Both serve the External Attack Surface Management market but differ in approach, feature depth, and target audience.
IVRE (Instrument de veille sur les réseaux extérieurs) or DRUNK (Dynamic Recon of UNKnown networks) is open-source with 3,964 GitHub stars. Trickest ASM - Attack Surface Management is developed by Trickest. Vendor maturity, funding stage, and team size can be important factors when evaluating long-term viability and support quality.
IVRE (Instrument de veille sur les réseaux extérieurs) or DRUNK (Dynamic Recon of UNKnown networks) and Trickest ASM - Attack Surface Management serve similar External Attack Surface Management use cases: both are External Attack Surface Management tools, both cover Network Scanning.
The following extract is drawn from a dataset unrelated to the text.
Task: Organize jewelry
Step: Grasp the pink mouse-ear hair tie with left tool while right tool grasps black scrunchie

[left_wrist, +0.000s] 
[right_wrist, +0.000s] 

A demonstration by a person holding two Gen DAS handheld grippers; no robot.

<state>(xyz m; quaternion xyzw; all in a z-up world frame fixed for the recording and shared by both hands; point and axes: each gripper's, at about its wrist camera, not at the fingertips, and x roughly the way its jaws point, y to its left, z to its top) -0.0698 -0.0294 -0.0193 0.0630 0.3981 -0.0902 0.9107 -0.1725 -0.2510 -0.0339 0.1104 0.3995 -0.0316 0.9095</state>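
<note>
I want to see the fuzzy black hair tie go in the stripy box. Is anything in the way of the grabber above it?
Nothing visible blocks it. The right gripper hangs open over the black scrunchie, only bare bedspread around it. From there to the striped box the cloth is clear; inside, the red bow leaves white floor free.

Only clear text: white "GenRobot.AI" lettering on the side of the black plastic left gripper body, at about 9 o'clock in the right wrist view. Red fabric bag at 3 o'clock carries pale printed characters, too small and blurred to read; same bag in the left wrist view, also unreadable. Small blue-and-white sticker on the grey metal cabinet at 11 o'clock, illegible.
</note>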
Key differences: IVRE (Instrument de veille sur les réseaux extérieurs) or DRUNK (Dynamic Recon of UNKnown networks) is Free while Trickest ASM - Attack Surface Management is Commercial, IVRE (Instrument de veille sur les réseaux extérieurs) or DRUNK (Dynamic Recon of UNKnown networks) is open-source. Review the feature comparison above to determine which fits your requirements.